Dare to Lead: Brave Work, Tough Conversations, Whole Hearts.
Author: Brené Brown
10 Key Insights:
A rumble is a discussion, conversation, or meeting defined by a commitment to lean into vulnerability, to stay curious and generous, to stick with the messy middle of problem identification and solving, to take a break and circle back when necessary, to be fearless in owning our parts, and, as psychologist Harriet Lerner teaches, to listen with the same passion with which we want to be heard.
Not only is fake vulnerability ineffective—but it breeds distrust. There’s no faster way to piss off people than to try to manipulate them with vulnerability. Vulnerability is not a personal marketing tool. It’s not an oversharing strategy. Rumbling with vulnerability is about leaning into rather than walking away from the situations that make us feel uncertain, at risk, or emotionally exposed.
Perfectionism is not the same thing as striving for excellence. Perfectionism is not about healthy achievement and growth. Perfectionism is a defensive move. Perfectionism is not self-improvement. Perfectionism is, at its core, about trying to earn approval. Healthy striving is self-focused: How can I improve? Perfectionism is other-focused: What will people think?
If you’re going to tear something down, you have to offer a specific plan for how you would rebuild it to make it stronger and more substantial.
True belonging is the spiritual practice of believing in and belonging to yourself so deeply that you can share your most authentic self with the world and find sacredness in both being a part of something and standing alone in the wilderness. True belonging doesn’t require you to change who you are; it requires you to be who you are.

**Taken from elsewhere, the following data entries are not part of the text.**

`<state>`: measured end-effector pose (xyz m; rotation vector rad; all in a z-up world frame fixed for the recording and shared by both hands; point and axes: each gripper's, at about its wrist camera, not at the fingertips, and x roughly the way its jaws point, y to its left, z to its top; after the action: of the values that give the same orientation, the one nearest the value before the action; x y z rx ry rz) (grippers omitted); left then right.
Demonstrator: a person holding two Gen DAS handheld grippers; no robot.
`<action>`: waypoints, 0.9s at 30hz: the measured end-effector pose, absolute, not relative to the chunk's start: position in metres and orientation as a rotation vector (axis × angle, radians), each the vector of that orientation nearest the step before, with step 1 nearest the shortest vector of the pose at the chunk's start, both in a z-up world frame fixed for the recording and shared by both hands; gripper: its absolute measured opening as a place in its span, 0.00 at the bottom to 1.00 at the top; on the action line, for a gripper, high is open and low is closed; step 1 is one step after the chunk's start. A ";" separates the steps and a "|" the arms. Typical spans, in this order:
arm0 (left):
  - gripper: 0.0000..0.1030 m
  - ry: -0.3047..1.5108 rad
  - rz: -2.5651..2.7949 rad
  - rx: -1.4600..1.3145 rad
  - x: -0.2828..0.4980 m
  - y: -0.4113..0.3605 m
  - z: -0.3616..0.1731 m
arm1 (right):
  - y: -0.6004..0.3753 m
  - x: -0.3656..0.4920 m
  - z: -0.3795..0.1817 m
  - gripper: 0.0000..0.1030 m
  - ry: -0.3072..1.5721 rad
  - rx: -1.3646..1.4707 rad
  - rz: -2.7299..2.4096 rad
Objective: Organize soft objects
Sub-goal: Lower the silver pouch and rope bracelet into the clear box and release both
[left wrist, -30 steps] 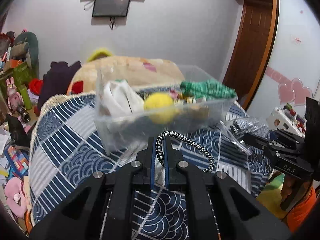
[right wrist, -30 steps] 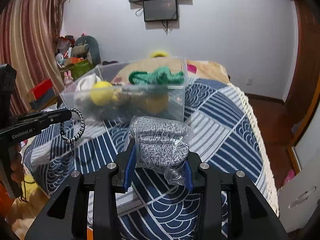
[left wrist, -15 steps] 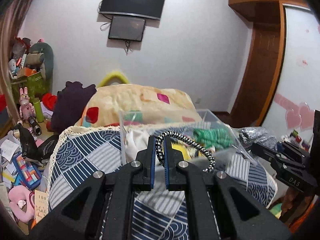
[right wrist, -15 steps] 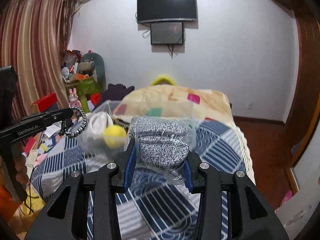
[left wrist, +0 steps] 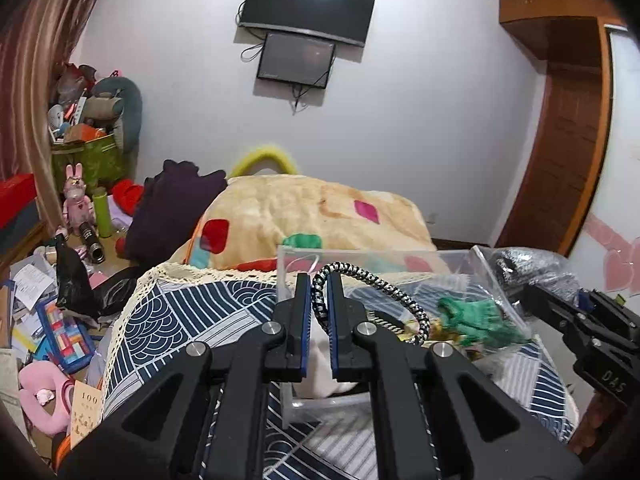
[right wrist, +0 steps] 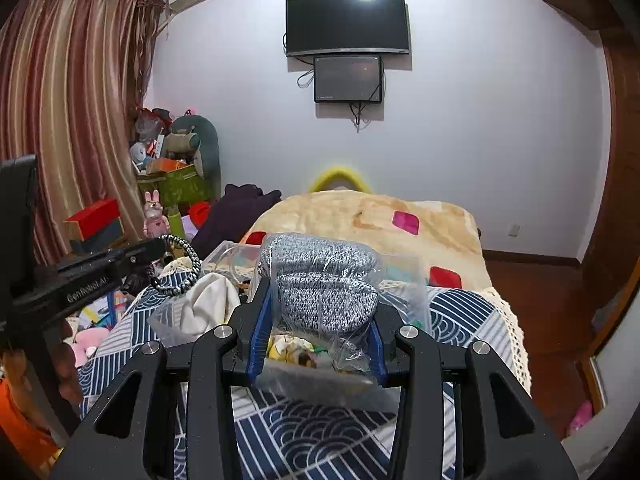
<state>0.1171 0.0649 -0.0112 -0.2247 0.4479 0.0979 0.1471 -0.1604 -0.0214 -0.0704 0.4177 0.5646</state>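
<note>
Above bed [left wrist: 192,320], both claws grip items.

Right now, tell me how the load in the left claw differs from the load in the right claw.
The braided cord loop is thin, bare and open, pinched at one end; the bagged grey knit bundle is bulky, plastic-wrapped and fills its claw. Both are speckled black and white, held above the clear bin.

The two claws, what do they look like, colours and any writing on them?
Both are matte black plastic with angular linkages, triangular cut-outs and silver pivot screws. The left claw and right claw have blue finger pads. White lettering on their sides reads "GenRobot.AI" and "DAS". No cables or sleeves show.
</note>
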 end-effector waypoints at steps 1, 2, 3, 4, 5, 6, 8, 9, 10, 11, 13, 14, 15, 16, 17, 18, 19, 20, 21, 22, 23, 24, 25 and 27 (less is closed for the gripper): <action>0.06 0.456 0.106 -0.219 0.120 0.065 -0.014 | -0.157 0.150 -0.023 0.36 0.425 -0.074 0.565; 0.06 0.465 0.110 -0.216 0.123 0.064 -0.017 | -0.155 0.151 -0.025 0.36 0.431 -0.074 0.565; 0.06 0.472 0.112 -0.213 0.125 0.063 -0.020 | -0.153 0.155 -0.026 0.36 0.442 -0.075 0.568; 0.06 0.480 0.115 -0.208 0.129 0.062 -0.023 | -0.152 0.157 -0.029 0.36 0.452 -0.076 0.570; 0.06 0.485 0.117 -0.204 0.132 0.061 -0.025 | -0.150 0.160 -0.032 0.36 0.464 -0.078 0.571; 0.06 0.490 0.118 -0.197 0.134 0.060 -0.027 | -0.148 0.163 -0.035 0.36 0.474 -0.080 0.570; 0.06 0.500 0.124 -0.170 0.141 0.055 -0.032 | -0.145 0.168 -0.041 0.36 0.497 -0.086 0.571; 0.06 0.508 0.129 -0.154 0.143 0.052 -0.035 | -0.142 0.170 -0.045 0.36 0.511 -0.091 0.572; 0.06 0.515 0.127 -0.144 0.146 0.050 -0.037 | -0.140 0.172 -0.047 0.36 0.521 -0.095 0.572; 0.06 0.526 0.121 -0.132 0.148 0.047 -0.040 | -0.138 0.174 -0.051 0.36 0.534 -0.100 0.571; 0.06 0.547 0.116 -0.106 0.151 0.042 -0.045 | -0.135 0.178 -0.058 0.36 0.558 -0.105 0.577; 0.07 0.553 0.117 -0.099 0.151 0.040 -0.047 | -0.134 0.180 -0.059 0.36 0.567 -0.106 0.580; 0.07 0.555 0.117 -0.094 0.151 0.040 -0.048 | -0.134 0.181 -0.061 0.37 0.576 -0.110 0.582; 0.07 0.559 0.113 -0.091 0.151 0.039 -0.049 | -0.133 0.181 -0.064 0.39 0.582 -0.117 0.580; 0.08 0.566 0.106 -0.088 0.151 0.038 -0.051 | -0.133 0.180 -0.064 0.40 0.584 -0.123 0.579; 0.10 0.574 0.104 -0.086 0.151 0.037 -0.052 | -0.132 0.180 -0.064 0.40 0.585 -0.131 0.574; 0.15 0.578 0.101 -0.086 0.150 0.037 -0.052 | -0.132 0.179 -0.065 0.42 0.585 -0.140 0.573; 0.20 0.586 0.094 -0.090 0.149 0.037 -0.053 | -0.130 0.179 -0.064 0.44 0.587 -0.148 0.575; 0.23 0.592 0.087 -0.095 0.149 0.038 -0.053 | -0.130 0.178 -0.064 0.46 0.589 -0.158 0.576; 0.28 0.595 0.083 -0.098 0.149 0.039 -0.054 | -0.130 0.177 -0.063 0.51 0.588 -0.168 0.573; 0.31 0.596 0.079 -0.099 0.148 0.038 -0.054 | -0.130 0.176 -0.063 0.60 0.582 -0.175 0.567; 0.32 0.594 0.075 -0.098 0.146 0.038 -0.053 | -0.131 0.174 -0.062 0.63 0.574 -0.179 0.562; 0.33 0.592 0.072 -0.096 0.145 0.038 -0.052 | -0.132 0.173 -0.061 0.68 0.567 -0.179 0.557; 0.37 0.588 0.065 -0.094 0.142 0.037 -0.050 | -0.134 0.171 -0.057 0.70 0.553 -0.170 0.551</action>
<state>0.1423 0.0367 -0.0502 -0.0942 0.5882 0.0654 0.1707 -0.1343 -0.0574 -0.1695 0.5526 0.5512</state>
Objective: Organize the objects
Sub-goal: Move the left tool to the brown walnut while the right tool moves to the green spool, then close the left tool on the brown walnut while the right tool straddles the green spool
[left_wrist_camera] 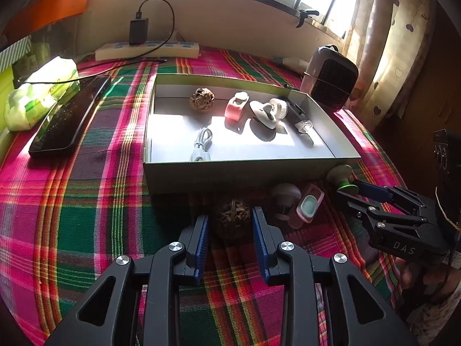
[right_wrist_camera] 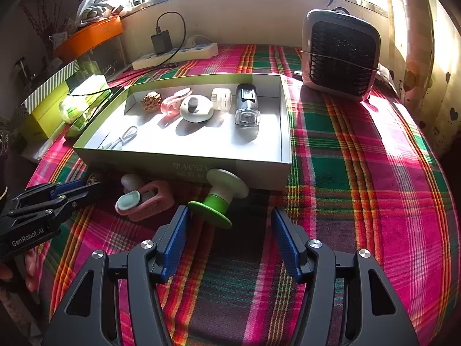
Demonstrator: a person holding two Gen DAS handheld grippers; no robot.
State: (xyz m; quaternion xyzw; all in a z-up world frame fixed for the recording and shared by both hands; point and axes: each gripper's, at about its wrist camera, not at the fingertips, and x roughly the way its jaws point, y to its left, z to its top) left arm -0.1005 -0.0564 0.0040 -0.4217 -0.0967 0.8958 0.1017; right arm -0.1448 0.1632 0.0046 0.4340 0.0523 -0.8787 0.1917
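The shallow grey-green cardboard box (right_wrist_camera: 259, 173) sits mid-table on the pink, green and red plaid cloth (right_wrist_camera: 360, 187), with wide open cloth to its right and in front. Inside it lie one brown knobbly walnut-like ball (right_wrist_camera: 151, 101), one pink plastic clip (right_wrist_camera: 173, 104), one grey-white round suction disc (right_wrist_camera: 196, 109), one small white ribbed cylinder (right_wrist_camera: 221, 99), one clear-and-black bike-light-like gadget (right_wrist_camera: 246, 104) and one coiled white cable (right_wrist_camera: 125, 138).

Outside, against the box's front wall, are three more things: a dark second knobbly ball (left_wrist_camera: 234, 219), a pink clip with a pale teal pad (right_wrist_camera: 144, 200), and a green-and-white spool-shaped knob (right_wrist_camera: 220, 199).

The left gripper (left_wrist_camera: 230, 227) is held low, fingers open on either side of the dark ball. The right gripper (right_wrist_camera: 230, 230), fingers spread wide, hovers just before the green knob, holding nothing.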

There are five elements to empathy:
To see the world as others see it, or perspective-taking
To be nonjudgmental
To understand another person’s feelings
To communicate your understanding of that person’s feelings
Mindfulness - feelings are neither suppressed nor exaggerated
Engage, stay curious, stay connected. Let go of the fear of saying the wrong thing, the need to fix it, and the desire to offer the perfect response that cures everything (that’s not going to happen). You don’t have to do it perfectly. Just do it.
Living into our values means that we do more than profess our values, we practice them. We walk our talk—we are clear about what we believe and hold important, and we take care that our intentions, words, thoughts, and behaviors align with those beliefs. Research participants who demonstrated the most willingness to rumble with vulnerability and practice courage tethered their behavior to one or two values, not ten.
Curiosity is an act of vulnerability and courage.
I don’t want to talk about this because I’m not sure how it’s going to go or how people are going to react. I might not say the right thing or have the right answers.
Curiosity says: No worries. I love a wild ride. I’m up for wherever this goes. And I’m in for however long it takes to get to the heart of the problem. I don’t have to know the answers or say the right thing, I just have to keep listening and keep questioning.
Trust is the stacking of small moments over time, something that cannot be summoned with a command—there are either marbles in the jar or there are not.
We earn it when we say “How is your mom’s chemotherapy going?” or “I’ve been thinking a lot about what you asked, and I want to dig in deeper and figure this out with you.”